Meth Epidemic in Rural Tennessee: Construction of a Social Problem
Date of Award
Master of Arts
Suzanne B. Kurth
James A. Black, Sharon Husch
Social constructionists argue that what problems are recognized as social problems in a society reflect the efforts of various individuals and organizations to frame particular issues as deserving of public attention and action. Illegal drugs (heroin, LSD, crack cocaine) repeatedly have been identified as social problems harming innocent victims (e.g., crack babies) and leading to various forms of criminal activity. The focus of this project is how media, specifically newspaper coverage, rose as claims makers identified methamphetamine (meth) production as a serious problem in rural areas of the southeast. Although the drug had been available under various names for decades, its definition as a problem requiring passage of new laws and the allocation of government resources can be linked to claims that operators of meth labs in rural areas were harming children, homes, the environment, and themselves. The southeast and particularly Tennessee were identified as having substantial rural areas where meth labs could be easily concealed. Using electronic data banks newspapers in the four largest cities in Tennessee (Memphis, Nashville, Knoxville, and Chattanooga) and one city in a more rural area (Clarksville), from 1990 to 2005 (for the earliest date accessible) that included the terms meth or methamphetamine were content analyzed. For each available year in the study time period the number of articles and the number of words in each story were recorded to establish trend data.
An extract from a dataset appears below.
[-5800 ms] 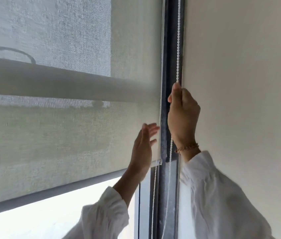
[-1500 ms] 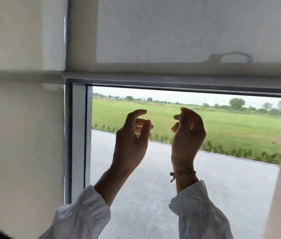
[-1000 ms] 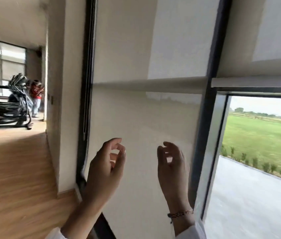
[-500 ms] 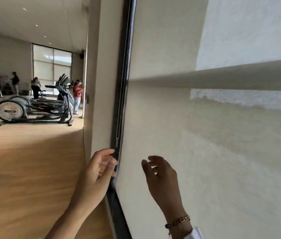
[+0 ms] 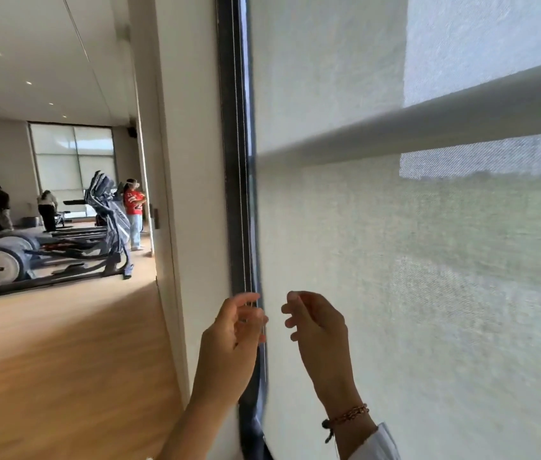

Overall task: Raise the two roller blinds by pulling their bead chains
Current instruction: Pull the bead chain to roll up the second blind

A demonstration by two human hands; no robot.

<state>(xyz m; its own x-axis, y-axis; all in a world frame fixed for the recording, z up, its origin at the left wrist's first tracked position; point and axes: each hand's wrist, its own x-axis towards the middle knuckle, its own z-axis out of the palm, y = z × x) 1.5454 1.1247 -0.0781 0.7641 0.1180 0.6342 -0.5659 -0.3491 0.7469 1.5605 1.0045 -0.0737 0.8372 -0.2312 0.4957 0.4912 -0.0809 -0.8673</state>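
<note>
A pale mesh roller blind (image 5: 411, 277) hangs fully down over the window on the right. Its thin bead chain (image 5: 241, 194) runs straight down the dark window frame (image 5: 231, 161) at the blind's left edge. My left hand (image 5: 234, 333) is raised at that frame with its fingers loosely curled and apart, the fingertips right at the chain. My right hand (image 5: 317, 327) hovers just to the right, in front of the blind fabric, its fingers half curled and holding nothing. A beaded bracelet sits on my right wrist.
A white wall pillar (image 5: 192, 194) stands directly left of the frame. Beyond it lies a wooden floor (image 5: 63, 360) with elliptical machines (image 5: 47, 254). Several people (image 5: 134, 210) stand at the far end of the room.
My view swung left from the raised blind and open window to this lowered blind. Both hands moved up, and my left hand now reaches the chain on the dark frame.
</note>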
At the beginning of the period few stories appeared. The number of stories dramatically increased in each newspaper between 2002 and 2003 or 2003 and 2004. One newspaper was selected to examine the typical location of stories, i.e., section placement. A key word analysis indicated that the primary claims makers were successful in that the media focused on the rural lab aspects of the meth story and gave limited play to the Mexican connection and drug usage in the gay community.
Langley, Brian Harold, "Meth Epidemic in Rural Tennessee: Construction of a Social Problem. " Master's Thesis, University of Tennessee, 2007.